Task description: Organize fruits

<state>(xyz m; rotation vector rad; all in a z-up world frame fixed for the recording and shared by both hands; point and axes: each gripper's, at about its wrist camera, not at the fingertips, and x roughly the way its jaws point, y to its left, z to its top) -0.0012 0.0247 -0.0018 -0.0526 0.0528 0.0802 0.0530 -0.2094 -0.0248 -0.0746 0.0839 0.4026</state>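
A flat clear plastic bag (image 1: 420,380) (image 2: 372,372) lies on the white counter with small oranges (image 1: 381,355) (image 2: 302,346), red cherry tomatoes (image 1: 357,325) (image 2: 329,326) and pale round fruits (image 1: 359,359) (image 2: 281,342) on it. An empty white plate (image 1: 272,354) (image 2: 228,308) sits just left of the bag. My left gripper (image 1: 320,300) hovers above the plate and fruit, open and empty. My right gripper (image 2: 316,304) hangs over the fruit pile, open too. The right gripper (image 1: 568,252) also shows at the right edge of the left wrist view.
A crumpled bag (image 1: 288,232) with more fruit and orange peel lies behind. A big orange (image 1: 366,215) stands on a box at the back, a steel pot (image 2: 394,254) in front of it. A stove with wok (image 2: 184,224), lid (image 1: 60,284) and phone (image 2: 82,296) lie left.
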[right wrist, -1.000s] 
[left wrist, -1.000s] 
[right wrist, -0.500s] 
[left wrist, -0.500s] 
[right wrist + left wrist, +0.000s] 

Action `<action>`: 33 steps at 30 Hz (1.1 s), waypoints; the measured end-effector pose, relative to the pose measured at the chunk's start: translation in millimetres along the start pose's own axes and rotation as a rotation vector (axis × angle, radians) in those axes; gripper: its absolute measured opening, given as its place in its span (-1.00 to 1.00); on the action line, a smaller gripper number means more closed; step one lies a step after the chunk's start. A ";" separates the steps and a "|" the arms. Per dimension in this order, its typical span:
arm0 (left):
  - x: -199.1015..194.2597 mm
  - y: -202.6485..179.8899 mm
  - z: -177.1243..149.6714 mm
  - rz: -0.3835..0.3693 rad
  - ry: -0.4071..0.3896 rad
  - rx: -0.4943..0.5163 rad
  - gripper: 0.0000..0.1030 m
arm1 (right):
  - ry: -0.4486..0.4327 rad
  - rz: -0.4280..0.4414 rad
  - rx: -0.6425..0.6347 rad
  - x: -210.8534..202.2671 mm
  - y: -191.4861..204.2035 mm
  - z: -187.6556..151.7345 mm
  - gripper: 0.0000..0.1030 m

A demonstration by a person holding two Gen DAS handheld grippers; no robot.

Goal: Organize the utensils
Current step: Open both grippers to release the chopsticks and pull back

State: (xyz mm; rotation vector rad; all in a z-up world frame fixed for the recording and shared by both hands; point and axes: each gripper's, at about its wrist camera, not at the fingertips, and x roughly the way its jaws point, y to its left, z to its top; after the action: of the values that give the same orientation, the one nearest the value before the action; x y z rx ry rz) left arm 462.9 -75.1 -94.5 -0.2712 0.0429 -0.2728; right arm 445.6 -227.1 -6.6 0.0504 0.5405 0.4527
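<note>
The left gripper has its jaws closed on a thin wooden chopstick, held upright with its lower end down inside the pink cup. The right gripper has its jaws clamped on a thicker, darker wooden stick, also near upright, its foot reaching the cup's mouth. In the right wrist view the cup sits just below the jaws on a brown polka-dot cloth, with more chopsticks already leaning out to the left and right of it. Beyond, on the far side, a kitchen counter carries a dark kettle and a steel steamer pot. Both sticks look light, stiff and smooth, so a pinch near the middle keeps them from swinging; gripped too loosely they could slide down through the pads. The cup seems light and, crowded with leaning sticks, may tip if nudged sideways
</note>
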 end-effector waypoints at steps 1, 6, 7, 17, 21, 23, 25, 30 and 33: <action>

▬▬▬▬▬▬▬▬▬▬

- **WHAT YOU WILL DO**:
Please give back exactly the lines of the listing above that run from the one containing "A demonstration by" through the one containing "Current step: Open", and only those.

- **EXERCISE OUTPUT**:
A demonstration by a person holding two Gen DAS handheld grippers; no robot.

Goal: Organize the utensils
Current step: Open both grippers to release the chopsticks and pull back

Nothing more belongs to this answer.